About this exercise ->
Beginning with the line that holds "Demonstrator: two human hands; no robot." in the data below, give again every line through the one that holds "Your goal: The", exactly as written.

*** Opening Record extracts ***

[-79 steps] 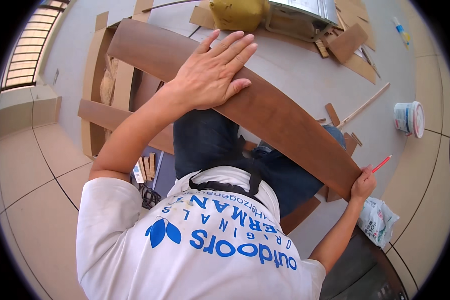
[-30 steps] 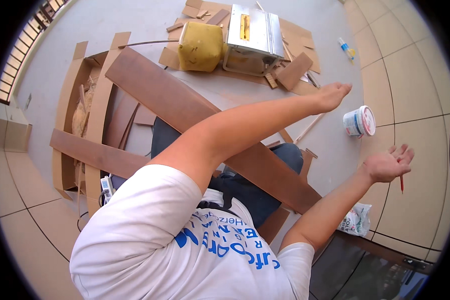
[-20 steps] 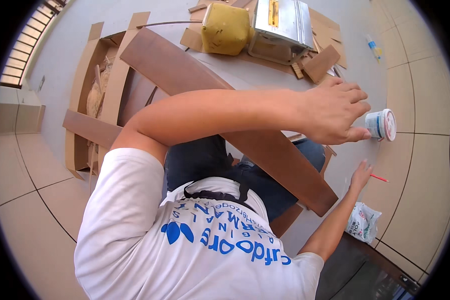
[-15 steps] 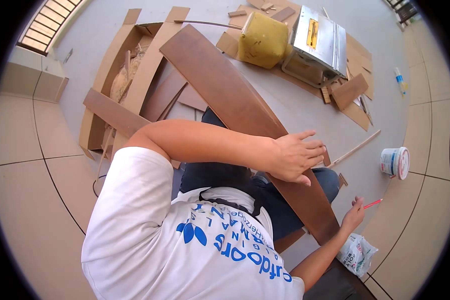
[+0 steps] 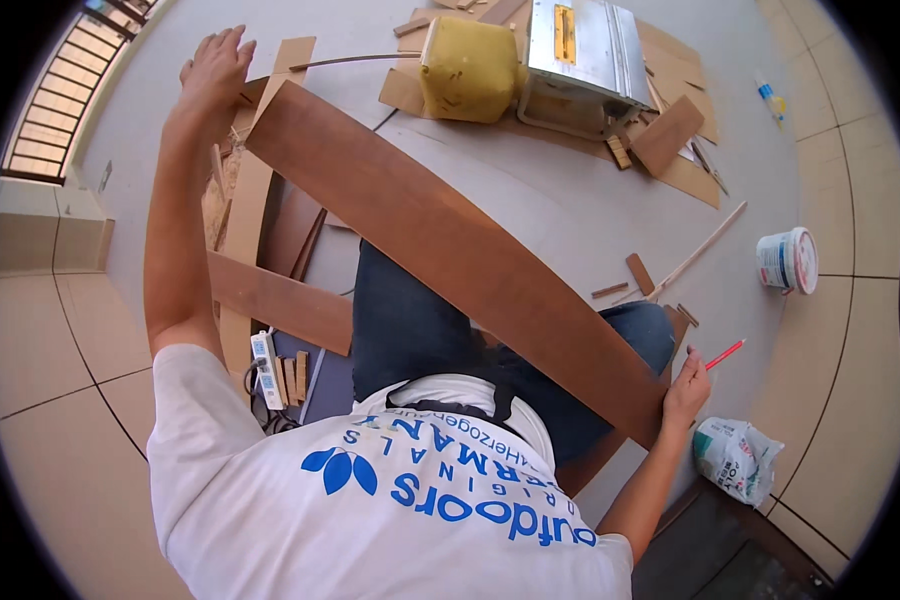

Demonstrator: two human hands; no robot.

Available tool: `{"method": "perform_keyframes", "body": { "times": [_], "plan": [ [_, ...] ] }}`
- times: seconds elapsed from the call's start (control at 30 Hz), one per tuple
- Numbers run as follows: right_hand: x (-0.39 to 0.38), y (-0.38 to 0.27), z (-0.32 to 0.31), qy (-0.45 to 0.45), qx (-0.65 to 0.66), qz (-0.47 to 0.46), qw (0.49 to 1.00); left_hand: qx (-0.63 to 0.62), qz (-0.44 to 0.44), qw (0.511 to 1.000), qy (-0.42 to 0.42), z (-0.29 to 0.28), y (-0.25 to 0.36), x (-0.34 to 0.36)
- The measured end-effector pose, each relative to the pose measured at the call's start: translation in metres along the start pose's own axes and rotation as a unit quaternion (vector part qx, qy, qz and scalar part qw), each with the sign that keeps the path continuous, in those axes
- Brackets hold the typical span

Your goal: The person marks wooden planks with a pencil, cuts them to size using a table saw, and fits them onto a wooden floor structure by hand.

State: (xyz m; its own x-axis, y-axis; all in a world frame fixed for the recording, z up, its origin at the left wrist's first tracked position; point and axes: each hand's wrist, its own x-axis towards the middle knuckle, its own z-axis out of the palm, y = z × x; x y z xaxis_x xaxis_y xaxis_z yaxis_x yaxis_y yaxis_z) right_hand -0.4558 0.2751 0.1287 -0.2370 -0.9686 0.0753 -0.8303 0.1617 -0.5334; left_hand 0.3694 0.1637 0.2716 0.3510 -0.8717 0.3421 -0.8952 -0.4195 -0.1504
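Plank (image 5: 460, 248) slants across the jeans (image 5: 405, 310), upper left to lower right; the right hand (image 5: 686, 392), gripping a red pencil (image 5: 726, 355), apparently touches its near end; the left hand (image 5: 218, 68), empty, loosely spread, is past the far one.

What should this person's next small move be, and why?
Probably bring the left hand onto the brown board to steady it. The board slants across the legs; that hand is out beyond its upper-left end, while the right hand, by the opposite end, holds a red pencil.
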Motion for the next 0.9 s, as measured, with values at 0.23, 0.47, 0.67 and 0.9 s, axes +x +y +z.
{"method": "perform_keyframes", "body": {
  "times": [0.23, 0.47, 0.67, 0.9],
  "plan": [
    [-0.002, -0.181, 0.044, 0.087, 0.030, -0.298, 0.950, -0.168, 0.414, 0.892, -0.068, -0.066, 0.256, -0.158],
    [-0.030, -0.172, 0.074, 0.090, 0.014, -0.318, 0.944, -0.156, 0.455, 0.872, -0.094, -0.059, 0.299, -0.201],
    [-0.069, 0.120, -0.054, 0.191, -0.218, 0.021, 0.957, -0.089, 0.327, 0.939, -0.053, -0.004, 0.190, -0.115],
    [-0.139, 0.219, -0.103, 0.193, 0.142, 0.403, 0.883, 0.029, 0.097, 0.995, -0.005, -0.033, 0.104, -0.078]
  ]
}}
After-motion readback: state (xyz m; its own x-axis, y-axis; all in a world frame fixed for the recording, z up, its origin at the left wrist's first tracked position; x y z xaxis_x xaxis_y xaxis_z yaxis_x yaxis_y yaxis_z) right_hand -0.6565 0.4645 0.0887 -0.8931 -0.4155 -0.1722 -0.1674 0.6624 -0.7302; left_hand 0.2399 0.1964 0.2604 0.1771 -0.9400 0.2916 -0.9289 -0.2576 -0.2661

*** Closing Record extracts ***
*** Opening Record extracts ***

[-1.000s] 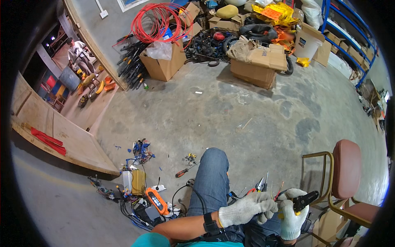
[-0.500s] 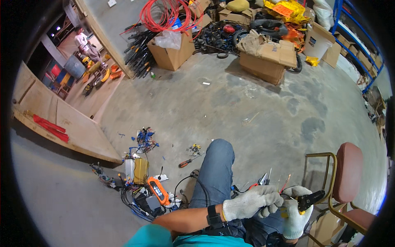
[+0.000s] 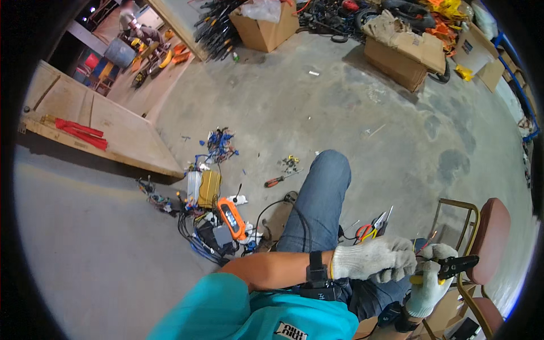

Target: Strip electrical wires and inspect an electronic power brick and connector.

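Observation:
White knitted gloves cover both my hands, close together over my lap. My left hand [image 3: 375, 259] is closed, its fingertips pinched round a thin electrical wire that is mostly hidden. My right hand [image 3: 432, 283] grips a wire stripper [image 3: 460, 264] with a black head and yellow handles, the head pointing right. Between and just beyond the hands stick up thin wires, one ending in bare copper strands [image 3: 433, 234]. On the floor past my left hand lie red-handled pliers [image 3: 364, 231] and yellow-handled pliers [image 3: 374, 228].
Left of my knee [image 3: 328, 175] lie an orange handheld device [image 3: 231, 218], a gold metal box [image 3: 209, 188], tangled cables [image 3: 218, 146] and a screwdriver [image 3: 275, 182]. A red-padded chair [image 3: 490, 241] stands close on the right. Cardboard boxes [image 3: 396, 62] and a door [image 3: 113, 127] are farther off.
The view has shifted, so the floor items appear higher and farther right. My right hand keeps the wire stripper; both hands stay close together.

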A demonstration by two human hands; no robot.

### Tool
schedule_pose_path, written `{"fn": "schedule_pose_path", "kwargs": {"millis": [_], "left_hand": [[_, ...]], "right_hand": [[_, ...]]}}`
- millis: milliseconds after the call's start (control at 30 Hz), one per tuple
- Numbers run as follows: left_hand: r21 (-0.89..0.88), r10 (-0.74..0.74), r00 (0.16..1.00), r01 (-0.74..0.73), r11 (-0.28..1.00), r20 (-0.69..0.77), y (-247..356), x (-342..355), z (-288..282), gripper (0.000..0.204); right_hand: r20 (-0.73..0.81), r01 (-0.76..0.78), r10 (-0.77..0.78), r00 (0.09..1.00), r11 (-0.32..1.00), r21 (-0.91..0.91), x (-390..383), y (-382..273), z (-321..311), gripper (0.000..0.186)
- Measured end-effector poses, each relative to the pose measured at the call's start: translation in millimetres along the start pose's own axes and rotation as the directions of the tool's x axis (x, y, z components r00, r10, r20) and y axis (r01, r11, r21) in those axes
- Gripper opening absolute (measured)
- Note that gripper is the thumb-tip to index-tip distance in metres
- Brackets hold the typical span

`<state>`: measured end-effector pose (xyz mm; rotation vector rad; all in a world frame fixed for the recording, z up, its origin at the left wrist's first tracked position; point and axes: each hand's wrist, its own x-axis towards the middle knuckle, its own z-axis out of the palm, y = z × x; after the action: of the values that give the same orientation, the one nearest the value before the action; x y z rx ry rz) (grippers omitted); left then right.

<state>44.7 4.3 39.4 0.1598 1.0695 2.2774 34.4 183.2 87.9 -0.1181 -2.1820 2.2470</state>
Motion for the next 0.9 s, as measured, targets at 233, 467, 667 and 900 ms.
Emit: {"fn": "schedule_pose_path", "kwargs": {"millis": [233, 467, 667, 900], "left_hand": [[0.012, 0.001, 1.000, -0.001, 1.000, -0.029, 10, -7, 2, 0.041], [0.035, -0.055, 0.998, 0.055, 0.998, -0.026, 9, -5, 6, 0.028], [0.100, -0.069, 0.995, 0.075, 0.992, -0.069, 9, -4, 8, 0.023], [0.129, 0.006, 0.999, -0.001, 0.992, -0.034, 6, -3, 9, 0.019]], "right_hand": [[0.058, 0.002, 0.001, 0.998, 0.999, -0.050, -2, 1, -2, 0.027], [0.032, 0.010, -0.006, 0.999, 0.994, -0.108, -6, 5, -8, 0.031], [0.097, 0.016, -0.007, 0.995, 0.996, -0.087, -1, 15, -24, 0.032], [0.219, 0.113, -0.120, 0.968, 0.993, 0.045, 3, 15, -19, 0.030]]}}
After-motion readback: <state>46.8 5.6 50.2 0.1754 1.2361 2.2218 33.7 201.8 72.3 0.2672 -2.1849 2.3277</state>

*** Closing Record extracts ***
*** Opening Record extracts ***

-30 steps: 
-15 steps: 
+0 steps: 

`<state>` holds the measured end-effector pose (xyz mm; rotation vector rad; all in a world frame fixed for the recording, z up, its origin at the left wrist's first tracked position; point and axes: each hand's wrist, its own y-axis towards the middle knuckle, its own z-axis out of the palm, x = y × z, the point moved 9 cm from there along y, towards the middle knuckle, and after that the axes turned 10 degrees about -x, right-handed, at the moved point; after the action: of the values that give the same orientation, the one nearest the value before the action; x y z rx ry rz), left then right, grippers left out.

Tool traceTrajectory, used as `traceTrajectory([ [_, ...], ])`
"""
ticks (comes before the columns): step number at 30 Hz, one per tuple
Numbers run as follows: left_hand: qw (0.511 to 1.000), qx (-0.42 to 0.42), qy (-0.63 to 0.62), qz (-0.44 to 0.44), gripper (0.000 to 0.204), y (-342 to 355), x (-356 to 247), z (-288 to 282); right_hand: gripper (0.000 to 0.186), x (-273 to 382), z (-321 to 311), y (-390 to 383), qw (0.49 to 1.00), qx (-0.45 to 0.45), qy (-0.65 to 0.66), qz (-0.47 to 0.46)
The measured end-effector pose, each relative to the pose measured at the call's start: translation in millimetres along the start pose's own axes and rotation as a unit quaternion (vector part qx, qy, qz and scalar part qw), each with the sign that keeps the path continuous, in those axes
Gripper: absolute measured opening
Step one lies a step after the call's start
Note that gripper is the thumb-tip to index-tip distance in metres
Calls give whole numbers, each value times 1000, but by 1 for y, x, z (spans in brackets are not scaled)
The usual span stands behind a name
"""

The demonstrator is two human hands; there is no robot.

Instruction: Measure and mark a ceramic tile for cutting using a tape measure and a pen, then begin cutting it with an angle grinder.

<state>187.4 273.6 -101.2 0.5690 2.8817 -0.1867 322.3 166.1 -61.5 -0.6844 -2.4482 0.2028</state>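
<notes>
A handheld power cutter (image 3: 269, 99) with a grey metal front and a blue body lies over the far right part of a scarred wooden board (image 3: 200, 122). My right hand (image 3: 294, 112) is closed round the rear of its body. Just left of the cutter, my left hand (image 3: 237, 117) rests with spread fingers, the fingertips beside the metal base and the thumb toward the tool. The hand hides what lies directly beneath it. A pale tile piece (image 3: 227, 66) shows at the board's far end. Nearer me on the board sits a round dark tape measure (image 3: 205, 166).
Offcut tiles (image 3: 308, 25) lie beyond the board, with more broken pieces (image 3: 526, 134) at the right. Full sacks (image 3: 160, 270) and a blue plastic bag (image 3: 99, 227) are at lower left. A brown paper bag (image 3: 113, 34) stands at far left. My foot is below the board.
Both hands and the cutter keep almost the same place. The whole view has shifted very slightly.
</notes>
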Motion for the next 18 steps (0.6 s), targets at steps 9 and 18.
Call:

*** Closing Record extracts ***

Answer space ->
Demonstrator: two human hands; no robot.

Available tool: `{"method": "perform_keyframes", "body": { "times": [_], "plan": [ [_, ...] ] }}`
- times: seconds elapsed from the call's start (control at 30 Hz), one per tuple
- Numbers run as follows: right_hand: x (-0.39 to 0.38), y (-0.38 to 0.27), z (-0.32 to 0.31), qy (-0.45 to 0.45), qx (-0.65 to 0.66), qz (-0.47 to 0.46), qw (0.49 to 1.00); left_hand: qx (-0.63 to 0.62), qz (-0.44 to 0.44), qw (0.511 to 1.000), qy (-0.42 to 0.42), z (-0.29 to 0.28), y (-0.25 to 0.36), x (-0.34 to 0.36)
- The measured end-effector pose, each relative to the pose measured at the call's start: translation in metres along the start pose's own axes and rotation as a unit quaternion (vector part qx, qy, qz and scalar part qw), each with the sign that keeps the path continuous, in those axes
- Brackets hold the typical span

Your goal: The person marks wooden planks with a pencil, cuts them to size using a table saw, and fits them onto a wooden floor structure by hand.

This concludes the exercise.